Anglo-Egyptian Treaty of 1936
- Type: Bilateral treaty
- Signed: 26 August 1936
- Location: London, England, UK
- Original signatories: United Kingdom; Egypt;
- Ratifiers: United Kingdom; Egypt;

= Anglo-Egyptian treaty of 1936 =

1936 defence pact between the UK and Egypt

Anglo-Egyptian treaty of 1936

The Anglo-Egyptian Treaty of 1936 (officially, The Treaty of Alliance Between His Majesty, in Respect of the United Kingdom, and His Majesty, the King of Egypt) was a treaty signed between the United Kingdom and the Kingdom of Egypt. The treaty significantly reduced Britain's influence in Egypt's domestic policy but Britain still had significant influence in Egypt's foreign policy and defence, especially the Suez Canal.

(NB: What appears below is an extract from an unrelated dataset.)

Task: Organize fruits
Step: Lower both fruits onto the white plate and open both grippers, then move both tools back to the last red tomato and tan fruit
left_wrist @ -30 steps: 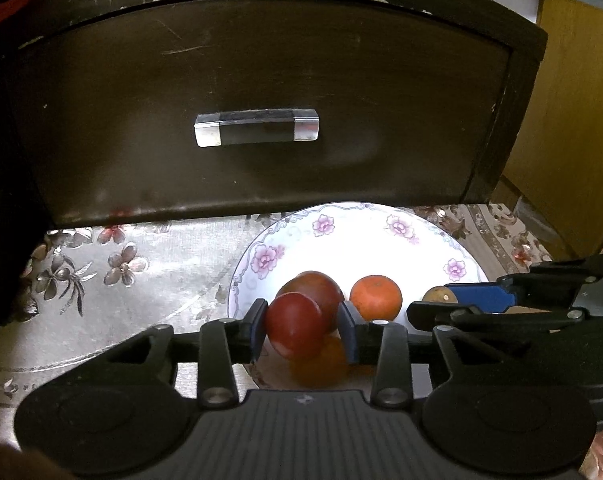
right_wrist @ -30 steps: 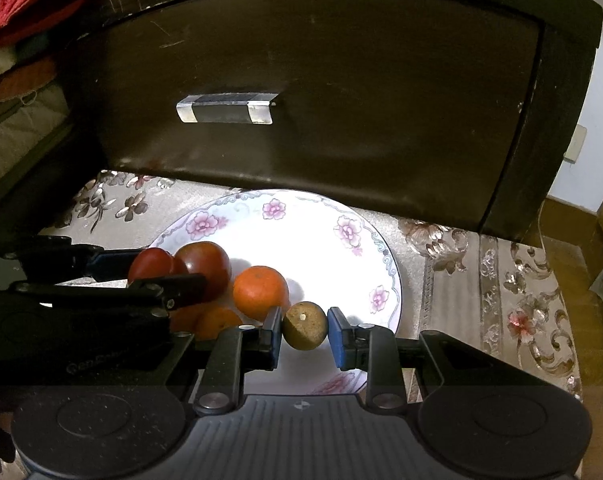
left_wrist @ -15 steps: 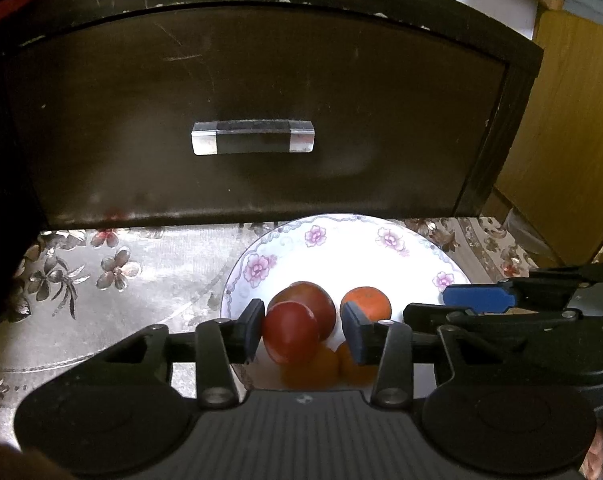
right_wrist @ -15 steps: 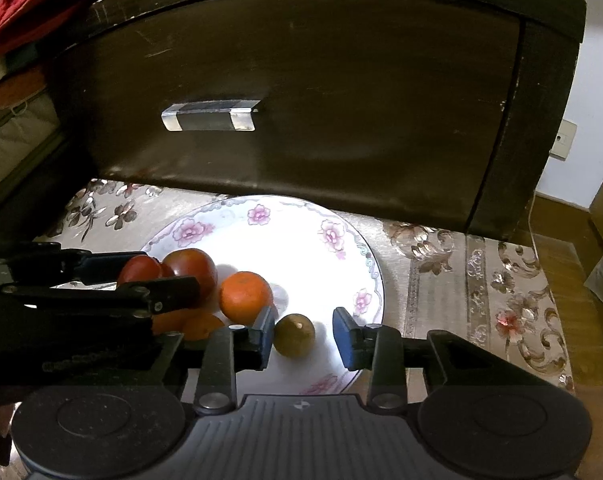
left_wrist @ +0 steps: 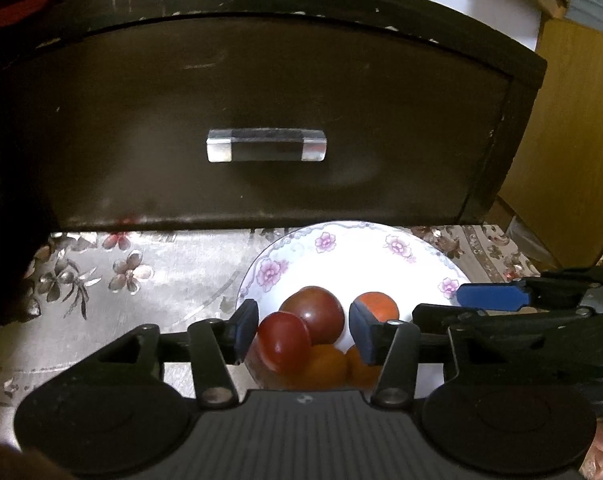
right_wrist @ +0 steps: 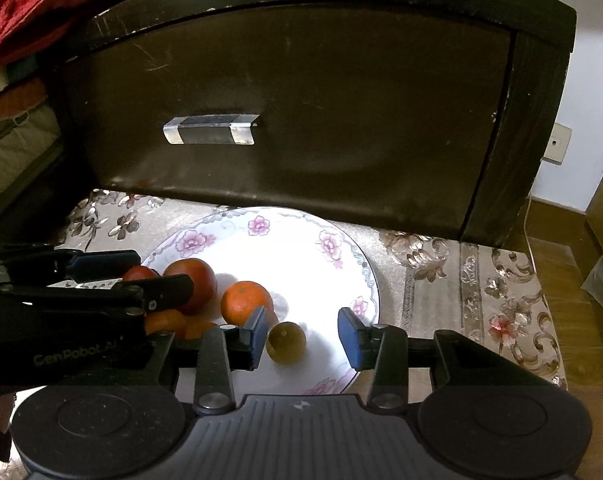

Under the terms of the treaty, the United Kingdom was required to withdraw all its troops from Egypt, except those necessary to protect the Suez Canal and its surroundings, numbering 10,000 troops plus auxiliary personnel. Additionally, the United Kingdom would supply and train Egypt's army and assist in its defence in case of war. The treaty was to last for 20 years; it was negotiated in the Zaafarana palace, signed in London on 26 August 1936 and ratified on 22 December. It was registered in the League of Nations Treaty Series on 6 January 1937.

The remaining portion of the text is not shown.